HOW TO COMPLETE THIS TASK: Lines before the one containing "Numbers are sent" are excluded; retype that line and all remaining lines of the material exactly.

=== Begin Enclosure ===

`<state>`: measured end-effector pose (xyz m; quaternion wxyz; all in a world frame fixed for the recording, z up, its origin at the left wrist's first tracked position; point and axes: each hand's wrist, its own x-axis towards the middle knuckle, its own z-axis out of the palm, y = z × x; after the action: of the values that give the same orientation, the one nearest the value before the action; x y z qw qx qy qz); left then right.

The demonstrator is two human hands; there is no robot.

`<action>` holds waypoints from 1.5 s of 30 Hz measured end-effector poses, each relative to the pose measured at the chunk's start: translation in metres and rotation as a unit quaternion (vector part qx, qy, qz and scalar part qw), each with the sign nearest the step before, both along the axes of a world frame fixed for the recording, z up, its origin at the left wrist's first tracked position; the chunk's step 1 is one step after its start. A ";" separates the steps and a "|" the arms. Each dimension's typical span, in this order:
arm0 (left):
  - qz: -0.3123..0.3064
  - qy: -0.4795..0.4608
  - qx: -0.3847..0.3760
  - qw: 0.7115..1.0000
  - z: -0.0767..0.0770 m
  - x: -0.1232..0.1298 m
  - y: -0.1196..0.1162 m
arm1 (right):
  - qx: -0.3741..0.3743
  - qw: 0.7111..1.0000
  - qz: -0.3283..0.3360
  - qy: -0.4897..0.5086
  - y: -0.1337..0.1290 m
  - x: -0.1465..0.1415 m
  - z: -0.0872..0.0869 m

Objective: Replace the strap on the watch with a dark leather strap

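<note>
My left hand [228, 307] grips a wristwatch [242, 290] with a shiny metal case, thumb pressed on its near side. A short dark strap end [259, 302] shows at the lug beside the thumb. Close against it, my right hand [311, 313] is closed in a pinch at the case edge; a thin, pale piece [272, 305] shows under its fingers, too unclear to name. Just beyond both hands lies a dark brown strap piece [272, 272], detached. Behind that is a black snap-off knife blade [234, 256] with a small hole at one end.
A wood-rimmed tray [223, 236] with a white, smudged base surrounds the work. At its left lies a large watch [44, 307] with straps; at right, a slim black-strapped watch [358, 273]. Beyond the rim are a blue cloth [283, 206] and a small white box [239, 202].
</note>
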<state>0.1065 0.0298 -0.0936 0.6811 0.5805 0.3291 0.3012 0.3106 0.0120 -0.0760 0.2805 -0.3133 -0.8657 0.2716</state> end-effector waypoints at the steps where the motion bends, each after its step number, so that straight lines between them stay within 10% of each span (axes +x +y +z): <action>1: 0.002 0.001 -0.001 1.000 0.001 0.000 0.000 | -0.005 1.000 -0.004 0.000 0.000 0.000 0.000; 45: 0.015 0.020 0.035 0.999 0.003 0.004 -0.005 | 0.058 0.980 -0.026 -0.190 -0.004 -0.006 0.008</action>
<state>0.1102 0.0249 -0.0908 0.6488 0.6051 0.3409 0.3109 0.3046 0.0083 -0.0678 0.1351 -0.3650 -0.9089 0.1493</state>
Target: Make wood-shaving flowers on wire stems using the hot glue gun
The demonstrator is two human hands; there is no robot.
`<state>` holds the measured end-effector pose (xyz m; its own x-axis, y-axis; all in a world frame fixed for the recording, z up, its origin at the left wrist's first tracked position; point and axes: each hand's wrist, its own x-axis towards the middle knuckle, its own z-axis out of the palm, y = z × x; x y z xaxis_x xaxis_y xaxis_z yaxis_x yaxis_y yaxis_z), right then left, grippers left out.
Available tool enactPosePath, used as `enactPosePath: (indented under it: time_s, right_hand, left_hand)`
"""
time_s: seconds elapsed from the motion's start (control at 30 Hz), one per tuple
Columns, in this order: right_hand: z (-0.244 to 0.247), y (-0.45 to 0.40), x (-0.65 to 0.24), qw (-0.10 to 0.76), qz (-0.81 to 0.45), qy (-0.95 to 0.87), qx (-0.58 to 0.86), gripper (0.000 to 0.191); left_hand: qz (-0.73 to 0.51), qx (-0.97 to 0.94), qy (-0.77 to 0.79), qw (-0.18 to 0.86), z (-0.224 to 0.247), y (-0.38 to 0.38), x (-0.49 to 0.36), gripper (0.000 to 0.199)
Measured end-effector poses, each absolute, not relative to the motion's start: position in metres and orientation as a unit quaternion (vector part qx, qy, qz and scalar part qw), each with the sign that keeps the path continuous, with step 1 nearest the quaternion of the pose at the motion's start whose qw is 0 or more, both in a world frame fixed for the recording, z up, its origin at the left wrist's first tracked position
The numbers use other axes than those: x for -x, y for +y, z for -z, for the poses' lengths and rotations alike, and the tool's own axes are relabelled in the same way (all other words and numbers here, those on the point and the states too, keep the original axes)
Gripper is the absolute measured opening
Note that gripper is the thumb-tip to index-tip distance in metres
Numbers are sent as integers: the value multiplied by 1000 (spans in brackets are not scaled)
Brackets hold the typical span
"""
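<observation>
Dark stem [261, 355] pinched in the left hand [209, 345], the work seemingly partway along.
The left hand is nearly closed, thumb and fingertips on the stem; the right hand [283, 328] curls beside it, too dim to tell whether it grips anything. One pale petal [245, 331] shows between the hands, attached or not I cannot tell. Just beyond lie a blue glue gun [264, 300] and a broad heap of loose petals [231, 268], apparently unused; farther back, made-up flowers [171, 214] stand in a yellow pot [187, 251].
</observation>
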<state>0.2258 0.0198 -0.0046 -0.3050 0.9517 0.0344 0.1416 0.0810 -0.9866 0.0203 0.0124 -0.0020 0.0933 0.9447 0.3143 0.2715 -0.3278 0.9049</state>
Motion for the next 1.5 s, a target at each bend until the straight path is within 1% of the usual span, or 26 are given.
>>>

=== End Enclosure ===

SOLUTION TO THE EXERCISE:
Numbers are sent as integers: the value multiplied by 1000 (spans in brackets are not scaled)
Brackets hold the typical span
"""
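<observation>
Dark stem [261, 355] pinched in the left hand [209, 345], the work seemingly partway along.
The left hand is nearly closed, thumb and fingertips on the stem; the right hand [283, 328] curls beside it, too dim to tell whether it grips anything. One pale petal [245, 331] shows between the hands, attached or not I cannot tell. Just beyond lie a blue glue gun [264, 300] and a broad heap of loose petals [231, 268], apparently unused; farther back, made-up flowers [171, 214] stand in a yellow pot [187, 251].
</observation>
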<state>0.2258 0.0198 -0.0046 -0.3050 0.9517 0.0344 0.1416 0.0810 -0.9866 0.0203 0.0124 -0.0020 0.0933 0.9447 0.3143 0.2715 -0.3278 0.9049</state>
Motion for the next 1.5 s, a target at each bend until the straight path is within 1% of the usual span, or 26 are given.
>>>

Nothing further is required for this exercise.